Whenever I need a surefire way to impress an out-of-town visitor, I head to D.C.’s Massachusetts Avenue for a stroll along Embassy Row. The fascinating architecture makes for lovely eye candy, plus, it’s a great glimpse of global culture in our nation’s capital. Most of the year the sites serve uninformed passersby merely as stand-offish spectacles to gape at from the sidewalk. But in May, the diplomatic community props open its doors for the two-week-long Passport DC. This year, 60 embassies (and the European Commission Delegation) are participating, from Angola to Venezuela, as well as 24 cultural institutions.
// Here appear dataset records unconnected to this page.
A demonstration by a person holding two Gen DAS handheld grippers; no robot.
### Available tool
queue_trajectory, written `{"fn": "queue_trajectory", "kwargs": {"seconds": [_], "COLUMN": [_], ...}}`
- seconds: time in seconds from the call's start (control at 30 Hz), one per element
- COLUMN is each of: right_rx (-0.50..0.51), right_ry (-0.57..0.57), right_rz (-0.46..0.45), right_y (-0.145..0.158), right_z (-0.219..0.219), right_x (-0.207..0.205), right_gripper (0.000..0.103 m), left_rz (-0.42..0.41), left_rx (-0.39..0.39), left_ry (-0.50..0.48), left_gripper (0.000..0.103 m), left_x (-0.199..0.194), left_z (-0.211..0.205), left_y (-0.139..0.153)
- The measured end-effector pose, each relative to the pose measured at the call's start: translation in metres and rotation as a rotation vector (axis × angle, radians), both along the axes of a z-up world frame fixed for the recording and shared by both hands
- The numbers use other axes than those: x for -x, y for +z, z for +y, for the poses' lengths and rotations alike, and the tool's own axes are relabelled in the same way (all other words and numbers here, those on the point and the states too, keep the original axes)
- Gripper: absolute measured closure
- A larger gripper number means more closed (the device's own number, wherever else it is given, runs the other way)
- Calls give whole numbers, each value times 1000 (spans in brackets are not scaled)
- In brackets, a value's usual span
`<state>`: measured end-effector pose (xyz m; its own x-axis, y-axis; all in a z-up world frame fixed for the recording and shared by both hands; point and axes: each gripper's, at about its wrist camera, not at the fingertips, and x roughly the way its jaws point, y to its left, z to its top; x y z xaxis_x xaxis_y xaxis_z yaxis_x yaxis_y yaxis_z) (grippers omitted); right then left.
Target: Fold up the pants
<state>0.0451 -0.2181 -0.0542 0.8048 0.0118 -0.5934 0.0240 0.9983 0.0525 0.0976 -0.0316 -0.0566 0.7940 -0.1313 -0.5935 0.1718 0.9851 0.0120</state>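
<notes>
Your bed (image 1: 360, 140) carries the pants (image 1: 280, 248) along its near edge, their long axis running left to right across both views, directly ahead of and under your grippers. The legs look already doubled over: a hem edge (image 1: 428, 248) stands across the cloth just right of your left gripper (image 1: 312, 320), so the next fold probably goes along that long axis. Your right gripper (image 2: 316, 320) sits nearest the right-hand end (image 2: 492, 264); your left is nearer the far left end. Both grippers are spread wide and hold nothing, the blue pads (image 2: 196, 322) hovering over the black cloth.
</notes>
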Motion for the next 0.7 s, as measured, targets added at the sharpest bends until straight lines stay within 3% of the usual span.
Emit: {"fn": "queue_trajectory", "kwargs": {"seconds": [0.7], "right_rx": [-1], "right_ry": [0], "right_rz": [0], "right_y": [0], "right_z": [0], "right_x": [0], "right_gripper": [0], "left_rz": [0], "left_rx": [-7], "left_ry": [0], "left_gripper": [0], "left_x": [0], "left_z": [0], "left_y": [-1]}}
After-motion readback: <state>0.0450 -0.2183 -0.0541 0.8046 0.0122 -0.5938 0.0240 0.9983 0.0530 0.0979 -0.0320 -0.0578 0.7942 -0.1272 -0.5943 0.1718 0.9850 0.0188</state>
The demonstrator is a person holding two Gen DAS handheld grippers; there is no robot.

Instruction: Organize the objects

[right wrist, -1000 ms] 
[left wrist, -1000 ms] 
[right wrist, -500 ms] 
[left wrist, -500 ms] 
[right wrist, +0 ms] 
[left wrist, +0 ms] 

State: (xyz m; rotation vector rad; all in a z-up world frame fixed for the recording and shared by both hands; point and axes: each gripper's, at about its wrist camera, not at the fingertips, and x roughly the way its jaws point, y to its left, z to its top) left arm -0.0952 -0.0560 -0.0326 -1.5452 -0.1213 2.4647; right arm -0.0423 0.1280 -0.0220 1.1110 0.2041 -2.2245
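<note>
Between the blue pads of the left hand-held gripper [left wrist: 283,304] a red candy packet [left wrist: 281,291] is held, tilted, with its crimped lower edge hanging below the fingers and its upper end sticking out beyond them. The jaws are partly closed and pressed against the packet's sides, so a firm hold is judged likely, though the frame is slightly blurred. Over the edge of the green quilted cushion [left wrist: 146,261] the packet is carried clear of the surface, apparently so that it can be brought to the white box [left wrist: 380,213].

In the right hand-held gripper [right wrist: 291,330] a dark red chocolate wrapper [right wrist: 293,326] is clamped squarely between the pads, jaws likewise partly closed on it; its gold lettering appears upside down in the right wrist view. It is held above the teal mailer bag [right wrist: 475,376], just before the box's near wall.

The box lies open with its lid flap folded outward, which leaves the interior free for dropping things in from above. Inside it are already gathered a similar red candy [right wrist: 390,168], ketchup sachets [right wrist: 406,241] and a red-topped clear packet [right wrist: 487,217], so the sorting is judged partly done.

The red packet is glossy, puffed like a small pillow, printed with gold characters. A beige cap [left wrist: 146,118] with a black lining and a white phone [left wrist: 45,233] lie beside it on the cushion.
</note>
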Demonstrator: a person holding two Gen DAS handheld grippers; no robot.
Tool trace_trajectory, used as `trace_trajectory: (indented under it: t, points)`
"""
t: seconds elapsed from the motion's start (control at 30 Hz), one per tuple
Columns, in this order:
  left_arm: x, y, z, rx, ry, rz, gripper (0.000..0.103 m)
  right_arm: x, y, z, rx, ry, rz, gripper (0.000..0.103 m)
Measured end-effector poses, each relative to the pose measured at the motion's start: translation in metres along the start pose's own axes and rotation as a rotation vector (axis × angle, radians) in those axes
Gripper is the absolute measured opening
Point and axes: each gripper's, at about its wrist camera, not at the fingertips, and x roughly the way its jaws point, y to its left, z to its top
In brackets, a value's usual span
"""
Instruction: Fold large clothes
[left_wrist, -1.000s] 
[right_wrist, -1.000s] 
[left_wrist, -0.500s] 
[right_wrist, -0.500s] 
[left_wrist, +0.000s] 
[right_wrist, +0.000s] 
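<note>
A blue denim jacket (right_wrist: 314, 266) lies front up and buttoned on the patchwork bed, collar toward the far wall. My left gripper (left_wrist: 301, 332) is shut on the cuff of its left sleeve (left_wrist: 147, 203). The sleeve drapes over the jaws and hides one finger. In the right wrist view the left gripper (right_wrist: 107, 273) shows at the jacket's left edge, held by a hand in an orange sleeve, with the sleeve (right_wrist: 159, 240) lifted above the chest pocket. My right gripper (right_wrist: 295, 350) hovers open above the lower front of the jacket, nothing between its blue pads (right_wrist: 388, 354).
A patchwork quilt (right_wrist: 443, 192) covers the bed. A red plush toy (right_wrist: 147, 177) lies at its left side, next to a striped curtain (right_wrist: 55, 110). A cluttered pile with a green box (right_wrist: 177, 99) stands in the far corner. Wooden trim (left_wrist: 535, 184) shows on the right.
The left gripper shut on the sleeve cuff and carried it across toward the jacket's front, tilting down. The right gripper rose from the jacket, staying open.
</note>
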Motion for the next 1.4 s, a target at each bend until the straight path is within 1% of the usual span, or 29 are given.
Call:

Passport DC kicked off last weekend and will last through May 17, culminating with an Around the World Open House—showcasing authentic culture at 24 embassies from Africa, Asia, the Middle East, and the Americas—and the National Asian Heritage Festival. In the middle, the International Children’s Festival takes place Saturday, May 10, with tyke-friendly activities showcasing 16 countries, from Lebanon to Brazil. Best of all, the majority of the events and open houses are free of charge (yes, Europe can still be affordable!), though the ticketed events present intriguing offerings (Czech bagpiping, French cinema) and generally draw more intimate crowds.
As the Washington Post oh-so-diplomatically points out, we suggest using this opportunity to discover some of the lesser-traveled countries on this free ’round-the-world "trip," or perhaps as a means for picking your next overseas adventure. Listen to the famous Slovenian violinist Anja Bukovec at the Kennedy Center this Sunday (check out the current issue of Traveler for some photographic inspiration). Peruse Latvia’s landscapes in a photographic exhibition. Admire contemporary art from Uruguay, and view dazzling gold jewelry from Kazakhstan.
Traveler’s assistant art director Stefan took a two-hour afternoon primer on the European Union last weekend at the EU Open House: immersing himself in the Danish concept of "hygge"—the country’s singular ethos—on a tour of the modernist Royal Danish Embassy’s ambassadorial residence; noshing on Cyprus halloumi cheese; and best of all, sipping Romanian wine ("which was delicious—who knew?" adds Stefan).
For smoother embassy-hopping, heed Stefan’s advice: Trek up to the embassies in less-prime spots geographically, like the Czech Republic
and Hungary, for the best rewards (read: more food, perhaps as bait?).
If you must see the popular embassies clustered near Dupont Circle (Greece, Ireland, Portugal), beat the crowds by getting an early start. And lastly, Stefan suggests ending your embassy tour with Sweden, which has a "wonderful view of the Potomac" and is perfectly positioned for an after-tour aperitif in Georgetown.